SOURCE MATERIAL
================
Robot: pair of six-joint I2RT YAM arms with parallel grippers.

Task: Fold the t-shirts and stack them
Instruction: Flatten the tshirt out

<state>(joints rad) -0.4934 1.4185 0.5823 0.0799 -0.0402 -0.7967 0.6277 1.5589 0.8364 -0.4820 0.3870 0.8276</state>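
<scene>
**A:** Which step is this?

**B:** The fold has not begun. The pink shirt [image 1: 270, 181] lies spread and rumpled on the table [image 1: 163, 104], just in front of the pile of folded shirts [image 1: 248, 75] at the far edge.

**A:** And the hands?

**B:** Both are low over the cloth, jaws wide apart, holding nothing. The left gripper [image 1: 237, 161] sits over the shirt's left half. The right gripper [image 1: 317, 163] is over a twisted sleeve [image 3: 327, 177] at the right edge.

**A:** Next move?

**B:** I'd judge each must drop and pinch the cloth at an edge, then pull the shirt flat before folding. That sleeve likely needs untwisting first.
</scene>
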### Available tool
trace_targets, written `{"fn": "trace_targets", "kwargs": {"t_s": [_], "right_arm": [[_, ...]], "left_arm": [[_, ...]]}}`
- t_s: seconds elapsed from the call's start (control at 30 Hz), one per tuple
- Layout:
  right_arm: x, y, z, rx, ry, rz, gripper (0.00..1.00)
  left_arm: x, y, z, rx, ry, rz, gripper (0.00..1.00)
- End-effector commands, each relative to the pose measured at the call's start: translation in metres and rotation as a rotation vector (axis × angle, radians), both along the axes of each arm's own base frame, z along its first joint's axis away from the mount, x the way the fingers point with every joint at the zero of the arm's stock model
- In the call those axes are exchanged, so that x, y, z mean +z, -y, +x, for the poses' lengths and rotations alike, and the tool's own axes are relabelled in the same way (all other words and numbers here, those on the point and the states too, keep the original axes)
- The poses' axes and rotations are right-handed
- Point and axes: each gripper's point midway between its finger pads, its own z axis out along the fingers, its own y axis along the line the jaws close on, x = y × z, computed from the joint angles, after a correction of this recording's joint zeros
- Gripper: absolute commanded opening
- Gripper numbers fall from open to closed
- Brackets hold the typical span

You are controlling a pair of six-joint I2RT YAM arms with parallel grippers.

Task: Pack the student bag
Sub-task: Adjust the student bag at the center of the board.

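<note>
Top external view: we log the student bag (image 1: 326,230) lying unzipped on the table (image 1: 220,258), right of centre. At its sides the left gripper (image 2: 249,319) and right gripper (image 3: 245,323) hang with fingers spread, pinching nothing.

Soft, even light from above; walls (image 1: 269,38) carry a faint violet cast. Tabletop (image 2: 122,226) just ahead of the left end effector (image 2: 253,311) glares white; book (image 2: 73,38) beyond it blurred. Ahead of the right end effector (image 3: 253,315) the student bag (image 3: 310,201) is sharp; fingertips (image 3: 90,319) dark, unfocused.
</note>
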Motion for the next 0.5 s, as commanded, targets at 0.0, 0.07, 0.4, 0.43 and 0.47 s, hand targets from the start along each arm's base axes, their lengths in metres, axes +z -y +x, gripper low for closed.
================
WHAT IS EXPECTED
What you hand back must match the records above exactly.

REPLY
Robot: pair of six-joint I2RT YAM arms with parallel grippers.

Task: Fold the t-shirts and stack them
Instruction: Flatten the tshirt out

<state>(joints rad) -0.4934 1.4185 0.5823 0.0799 -0.0402 -0.7967 0.6277 1.5589 0.8364 -0.4820 0.3870 0.8276</state>
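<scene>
**A:** Which step is this?

**B:** The fold has not begun. The pink shirt [image 1: 270, 181] lies spread and rumpled on the table [image 1: 163, 104], just in front of the pile of folded shirts [image 1: 248, 75] at the far edge.

**A:** And the hands?

**B:** Both are low over the cloth, jaws wide apart, holding nothing. The left gripper [image 1: 237, 161] sits over the shirt's left half. The right gripper [image 1: 317, 163] is over a twisted sleeve [image 3: 327, 177] at the right edge.

**A:** Next move?

**B:** I'd judge each must drop and pinch the cloth at an edge, then pull the shirt flat before folding. That sleeve likely needs untwisting first.
</scene>
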### Available tool
trace_targets, written `{"fn": "trace_targets", "kwargs": {"t_s": [_], "right_arm": [[_, ...]], "left_arm": [[_, ...]]}}`
- t_s: seconds elapsed from the call's start (control at 30 Hz), one per tuple
- Layout:
  right_arm: x, y, z, rx, ry, rz, gripper (0.00..1.00)
  left_arm: x, y, z, rx, ry, rz, gripper (0.00..1.00)
- End-effector commands, each relative to the pose measured at the call's start: translation in metres and rotation as a rotation vector (axis × angle, radians), both along the axes of each arm's own base frame, z along its first joint's axis away from the mount, x the way the fingers point with every joint at the zero of the arm's stock model
- In the call those axes are exchanged, so that x, y, z mean +z, -y, +x, for the poses' lengths and rotations alike, and the tool's own axes are relabelled in the same way (all other words and numbers here, those on the point and the states too, keep the original axes)
- The poses' axes and rotations are right-handed
- Point and axes: each gripper's point midway between its finger pads, its own z axis out along the fingers, its own y axis along the line the jaws close on, x = y × z, computed from the joint angles, after a correction of this recording's joint zeros
- Gripper: absolute commanded opening
- Gripper numbers fall from open to closed
- Brackets hold the typical span

You are controlling a pair of six-joint I2RT YAM arms with parallel grippers.

Task: Pack the student bag
Sub-task: Adjust the student bag at the center of the board.

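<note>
Top external view: we log the student bag (image 1: 326,230) lying unzipped on the table (image 1: 220,258), right of centre. At its sides the left gripper (image 2: 249,319) and right gripper (image 3: 245,323) hang with fingers spread, pinching nothing.

Soft, even light from above; walls (image 1: 269,38) carry a faint violet cast. Tabletop (image 2: 122,226) just ahead of the left end effector (image 2: 253,311) glares white; book (image 2: 73,38) beyond it blurred. Ahead of the right end effector (image 3: 253,315) the student bag (image 3: 310,201) is sharp; fingertips (image 3: 90,319) dark, unfocused.
</note>
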Motion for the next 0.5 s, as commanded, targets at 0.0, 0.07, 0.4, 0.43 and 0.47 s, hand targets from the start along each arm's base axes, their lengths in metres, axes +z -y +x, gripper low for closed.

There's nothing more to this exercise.